From a more mechanical perspective, mercury destroys the enzyme tubulin, which builds microtubules that play an important role in intracellular communication. According to Dr. Shade, you can clearly see how mercury stops the assembly of tubulin in neurological cells, causing them to fall apart instead.

The Most Common Sources of Mercury Exposure

There are two primary forms of mercury:

  1. Ethylmercury (inorganic mercury)
  2. Methylmercury (organic mercury)

Phenylmercury was used in early paints, which is why you need to be careful with peeling paint layers in older homes. In terms of toxicity, ethylmercury rates the highest. While methylmercury penetrates your body very well, it’s slightly less toxic than the inorganic form, which is what gets released from your dental amalgams. According to Dr. Shade’s research, the two primary sources of mercury exposure are:

  1. Inorganic mercury from dental amalgam, and vaccines
  2. Organic mercury from fish consumption

“Vaccines would come underneath that, though they’re slowly removing the mercury from the vaccines.  So, it depends if you get a lot of vaccines or not. Now if you’re going in for flu shots routinely, you might be exposed to a fair amount of mercury,” he says. “Research on spreading out doses versus punctuated doses show that punctuated or periodic high doses have more ability to penetrate the brain than distributed doses do. That’s one of the worst things about getting it from vaccines.”

Another source of mercury exposure comes from coal-burning power plants. This mercury pollution is distributed in the air, and is deposited in the ocean, where of course it bioaccumulates in fish. So indirectly, it’s still a major source of exposure.

“The one paper that has shed some light on coal-burning was the Palmer paper coming out of Texas, where they found higher rates of autism with proximity to coal-burning power plants. But that’s the only [study] that’s done that,” Dr. Shade says. “From all the data that I have looked at, from all the people that we have measured… fish and amalgam dominated everything. People who don’t have any fish consumption and don’t have any amalgam exposure, we very rarely see any significant amounts of mercury in.”

Why Most Mercury Tests are Ineffective and/or Inaccurate

While I no longer see patients, when I did, one of the standard mercury tests used was a challenge test, using a chelating chemical such as intravenous DMPS or DMSA. Then you’d measure the urine for 24 hours. You can also measure the mercury content in hair and blood. However, all of these tests have drawbacks and shortfalls, and Dr. Shade has developed a testing method that far surpasses all of these earlier tests.

While most of these older tests primarily measured total mercury load (and inaccurately at that), his technology, called mercury speciation, is able to separate and measure the different forms of mercury in your system. This allows you to determine your primary source of exposure—either fish-based methylmercury, or the dental-based inorganic ethylmercury.

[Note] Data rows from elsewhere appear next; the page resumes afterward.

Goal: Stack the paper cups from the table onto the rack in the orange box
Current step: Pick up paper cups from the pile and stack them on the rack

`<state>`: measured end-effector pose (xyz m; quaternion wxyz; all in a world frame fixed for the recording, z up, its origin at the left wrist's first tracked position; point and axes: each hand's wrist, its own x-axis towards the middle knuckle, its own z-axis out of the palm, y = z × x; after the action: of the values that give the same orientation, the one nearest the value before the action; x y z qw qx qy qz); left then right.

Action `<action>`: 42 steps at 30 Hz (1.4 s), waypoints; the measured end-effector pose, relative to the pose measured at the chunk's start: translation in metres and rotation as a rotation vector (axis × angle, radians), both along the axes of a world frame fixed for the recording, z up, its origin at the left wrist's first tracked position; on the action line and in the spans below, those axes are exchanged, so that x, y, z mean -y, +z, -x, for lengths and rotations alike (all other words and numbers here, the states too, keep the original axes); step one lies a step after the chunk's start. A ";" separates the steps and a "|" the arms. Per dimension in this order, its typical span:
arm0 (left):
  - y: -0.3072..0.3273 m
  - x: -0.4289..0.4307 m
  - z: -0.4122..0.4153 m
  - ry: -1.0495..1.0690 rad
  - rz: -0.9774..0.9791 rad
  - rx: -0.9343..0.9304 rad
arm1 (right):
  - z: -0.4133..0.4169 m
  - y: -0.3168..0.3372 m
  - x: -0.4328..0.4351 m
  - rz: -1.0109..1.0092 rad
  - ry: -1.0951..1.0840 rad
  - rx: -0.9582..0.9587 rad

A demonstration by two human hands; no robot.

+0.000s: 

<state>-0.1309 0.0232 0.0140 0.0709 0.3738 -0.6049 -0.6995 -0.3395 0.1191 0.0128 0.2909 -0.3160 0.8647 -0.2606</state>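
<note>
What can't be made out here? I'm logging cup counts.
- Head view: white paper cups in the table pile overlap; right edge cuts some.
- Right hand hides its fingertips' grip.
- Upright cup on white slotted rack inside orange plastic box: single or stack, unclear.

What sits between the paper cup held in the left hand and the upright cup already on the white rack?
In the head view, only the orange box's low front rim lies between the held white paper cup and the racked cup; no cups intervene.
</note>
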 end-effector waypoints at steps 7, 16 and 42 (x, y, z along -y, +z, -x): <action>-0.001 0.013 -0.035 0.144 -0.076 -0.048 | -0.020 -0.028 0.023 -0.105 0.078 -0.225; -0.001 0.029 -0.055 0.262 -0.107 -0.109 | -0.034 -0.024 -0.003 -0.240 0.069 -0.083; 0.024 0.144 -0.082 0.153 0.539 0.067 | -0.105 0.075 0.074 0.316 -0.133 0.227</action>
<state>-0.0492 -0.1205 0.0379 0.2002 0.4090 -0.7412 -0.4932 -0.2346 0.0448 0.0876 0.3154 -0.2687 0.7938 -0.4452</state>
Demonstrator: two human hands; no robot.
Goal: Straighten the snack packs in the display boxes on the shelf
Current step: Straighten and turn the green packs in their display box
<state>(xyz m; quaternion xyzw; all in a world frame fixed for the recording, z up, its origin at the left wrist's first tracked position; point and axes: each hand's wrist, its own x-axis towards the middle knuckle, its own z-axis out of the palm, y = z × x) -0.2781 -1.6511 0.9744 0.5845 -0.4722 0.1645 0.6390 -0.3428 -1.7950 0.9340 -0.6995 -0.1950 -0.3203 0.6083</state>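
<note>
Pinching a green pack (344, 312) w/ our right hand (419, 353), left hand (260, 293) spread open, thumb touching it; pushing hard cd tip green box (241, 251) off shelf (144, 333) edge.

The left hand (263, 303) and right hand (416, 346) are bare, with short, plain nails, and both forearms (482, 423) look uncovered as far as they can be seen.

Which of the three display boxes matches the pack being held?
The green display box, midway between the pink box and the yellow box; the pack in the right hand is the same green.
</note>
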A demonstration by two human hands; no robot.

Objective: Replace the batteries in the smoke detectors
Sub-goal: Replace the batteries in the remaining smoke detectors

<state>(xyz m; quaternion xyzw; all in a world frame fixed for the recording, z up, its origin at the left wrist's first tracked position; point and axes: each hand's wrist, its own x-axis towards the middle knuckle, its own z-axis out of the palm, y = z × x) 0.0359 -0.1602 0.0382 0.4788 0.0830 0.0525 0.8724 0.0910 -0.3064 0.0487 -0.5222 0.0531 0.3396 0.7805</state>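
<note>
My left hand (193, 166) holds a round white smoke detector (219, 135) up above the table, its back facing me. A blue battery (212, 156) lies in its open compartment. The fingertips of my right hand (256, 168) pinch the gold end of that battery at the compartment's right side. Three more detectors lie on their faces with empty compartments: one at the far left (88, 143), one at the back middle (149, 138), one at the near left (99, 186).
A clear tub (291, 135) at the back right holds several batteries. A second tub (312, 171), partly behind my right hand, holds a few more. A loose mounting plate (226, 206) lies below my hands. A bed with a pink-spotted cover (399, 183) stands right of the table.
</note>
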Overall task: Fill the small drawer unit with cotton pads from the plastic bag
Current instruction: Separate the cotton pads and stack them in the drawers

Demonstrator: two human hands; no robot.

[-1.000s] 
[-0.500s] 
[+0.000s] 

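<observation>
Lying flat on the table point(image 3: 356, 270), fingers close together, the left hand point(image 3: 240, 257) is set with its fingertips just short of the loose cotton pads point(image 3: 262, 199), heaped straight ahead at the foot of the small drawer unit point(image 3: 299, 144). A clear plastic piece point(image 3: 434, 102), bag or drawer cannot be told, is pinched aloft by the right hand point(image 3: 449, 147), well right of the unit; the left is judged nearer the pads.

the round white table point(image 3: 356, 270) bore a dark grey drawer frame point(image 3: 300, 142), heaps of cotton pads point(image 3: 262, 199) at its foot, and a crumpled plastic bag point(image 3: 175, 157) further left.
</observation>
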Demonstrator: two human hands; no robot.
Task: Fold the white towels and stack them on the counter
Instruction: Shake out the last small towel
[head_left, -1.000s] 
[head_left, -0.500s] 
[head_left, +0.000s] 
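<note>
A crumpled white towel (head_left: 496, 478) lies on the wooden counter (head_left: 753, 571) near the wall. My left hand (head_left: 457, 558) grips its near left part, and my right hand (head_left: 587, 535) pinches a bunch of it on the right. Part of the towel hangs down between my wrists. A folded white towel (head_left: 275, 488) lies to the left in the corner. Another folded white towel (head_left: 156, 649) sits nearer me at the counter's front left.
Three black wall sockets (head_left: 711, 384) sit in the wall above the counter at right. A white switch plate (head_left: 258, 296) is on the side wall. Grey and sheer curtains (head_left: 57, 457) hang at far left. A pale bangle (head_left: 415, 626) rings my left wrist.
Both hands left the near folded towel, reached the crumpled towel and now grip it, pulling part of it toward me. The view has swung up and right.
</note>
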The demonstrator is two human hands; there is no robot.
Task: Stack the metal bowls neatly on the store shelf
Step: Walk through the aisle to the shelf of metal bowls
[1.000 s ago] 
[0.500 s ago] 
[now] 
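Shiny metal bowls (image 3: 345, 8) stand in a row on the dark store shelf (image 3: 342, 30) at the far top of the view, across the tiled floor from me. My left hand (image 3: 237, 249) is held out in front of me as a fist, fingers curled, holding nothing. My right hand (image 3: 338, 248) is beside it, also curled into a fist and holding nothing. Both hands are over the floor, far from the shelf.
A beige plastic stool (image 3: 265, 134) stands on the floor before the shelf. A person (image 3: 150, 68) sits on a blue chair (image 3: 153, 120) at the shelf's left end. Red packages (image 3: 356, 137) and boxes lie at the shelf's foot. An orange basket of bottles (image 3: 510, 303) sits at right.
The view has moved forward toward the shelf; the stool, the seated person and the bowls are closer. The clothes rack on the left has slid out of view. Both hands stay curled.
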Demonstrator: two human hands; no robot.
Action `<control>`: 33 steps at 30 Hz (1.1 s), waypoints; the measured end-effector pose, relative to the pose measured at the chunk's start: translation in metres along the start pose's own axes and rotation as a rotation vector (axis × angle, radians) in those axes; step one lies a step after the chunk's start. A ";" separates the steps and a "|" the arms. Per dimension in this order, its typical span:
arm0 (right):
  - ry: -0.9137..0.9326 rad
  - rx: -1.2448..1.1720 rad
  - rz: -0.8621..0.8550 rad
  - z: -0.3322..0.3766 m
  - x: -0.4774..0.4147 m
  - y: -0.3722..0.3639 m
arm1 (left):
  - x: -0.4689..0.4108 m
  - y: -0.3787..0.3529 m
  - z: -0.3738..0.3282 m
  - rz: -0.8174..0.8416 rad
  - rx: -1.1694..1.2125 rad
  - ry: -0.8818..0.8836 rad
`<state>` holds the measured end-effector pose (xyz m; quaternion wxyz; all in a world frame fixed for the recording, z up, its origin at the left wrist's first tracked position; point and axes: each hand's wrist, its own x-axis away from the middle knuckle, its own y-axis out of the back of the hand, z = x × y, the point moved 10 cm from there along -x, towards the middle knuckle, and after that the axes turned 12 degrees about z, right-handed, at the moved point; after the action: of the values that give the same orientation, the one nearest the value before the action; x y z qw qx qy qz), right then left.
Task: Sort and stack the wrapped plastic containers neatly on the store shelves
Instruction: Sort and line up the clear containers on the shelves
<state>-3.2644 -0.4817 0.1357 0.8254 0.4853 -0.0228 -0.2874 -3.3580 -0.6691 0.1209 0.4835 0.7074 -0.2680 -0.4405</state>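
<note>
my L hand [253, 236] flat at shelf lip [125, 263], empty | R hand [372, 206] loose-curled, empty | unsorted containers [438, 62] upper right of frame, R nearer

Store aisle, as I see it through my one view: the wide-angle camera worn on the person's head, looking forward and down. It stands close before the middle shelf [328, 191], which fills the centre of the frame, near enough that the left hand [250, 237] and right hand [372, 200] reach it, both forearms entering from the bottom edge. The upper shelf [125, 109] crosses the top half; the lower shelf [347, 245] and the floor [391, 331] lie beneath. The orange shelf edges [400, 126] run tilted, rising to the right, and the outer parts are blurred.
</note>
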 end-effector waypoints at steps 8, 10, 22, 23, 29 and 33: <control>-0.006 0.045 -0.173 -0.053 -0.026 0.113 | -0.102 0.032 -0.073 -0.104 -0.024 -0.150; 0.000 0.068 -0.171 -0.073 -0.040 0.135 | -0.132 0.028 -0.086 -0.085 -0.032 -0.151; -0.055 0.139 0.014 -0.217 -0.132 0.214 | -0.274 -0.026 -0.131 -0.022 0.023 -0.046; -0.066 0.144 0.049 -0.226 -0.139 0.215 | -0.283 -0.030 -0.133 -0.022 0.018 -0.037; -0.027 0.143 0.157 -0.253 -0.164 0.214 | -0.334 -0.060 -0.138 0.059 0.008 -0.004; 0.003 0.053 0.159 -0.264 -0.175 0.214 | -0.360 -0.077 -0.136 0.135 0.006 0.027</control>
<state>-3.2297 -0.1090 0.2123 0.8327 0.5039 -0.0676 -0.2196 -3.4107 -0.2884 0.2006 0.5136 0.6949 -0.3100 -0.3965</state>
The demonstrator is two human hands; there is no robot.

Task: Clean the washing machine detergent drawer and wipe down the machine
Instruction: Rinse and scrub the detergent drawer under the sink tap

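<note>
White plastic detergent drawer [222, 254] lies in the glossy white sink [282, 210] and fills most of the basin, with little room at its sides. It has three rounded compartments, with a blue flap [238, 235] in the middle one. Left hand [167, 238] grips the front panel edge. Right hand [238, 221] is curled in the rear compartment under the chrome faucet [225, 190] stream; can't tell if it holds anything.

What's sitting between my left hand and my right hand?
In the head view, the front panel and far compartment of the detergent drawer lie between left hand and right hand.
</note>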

It can also help you evaluate how well your kidneys are processing such toxins.

Dr. Shade explains:

“When we move to speciation testing, then we’re able to take something like your blood and say, “This much of it is methylmercury from fish, and this much of it is inorganic mercury from amalgam, though some of it is from the breakdown of the fish-based mercury.”

People used to do everything as total mercury… Sometimes they couldn’t really correlate that with how many dental amalgams they had. That was because blood was primarily a measure of methylmercury exposure of fish-based exposure. In the blood, you got a high representation of your fish burden, and a lower representation of your dental burden, and thus the need to separate those two. Blood was used, but blood didn’t make sense for certain types of exposures. If you’re exposed to elemental mercury vapor, it didn’t really show correctly in the blood.”

Urine analysis has similar shortcomings.

“If your kidneys are working well and you’re excreting well, the amount that comes out in the urine will be linearly correlated with the amount or inorganic mercury in your blood. So as the inorganic mercury goes up from your loading, the urinary level will go up linearly. But if your kidneys are not excreting well, then the urinary output will be low, and you’ll get a damming up and building up of the reservoir of inorganic mercury in your blood. You’ll see high inorganic mercury in the blood, low in the urine.”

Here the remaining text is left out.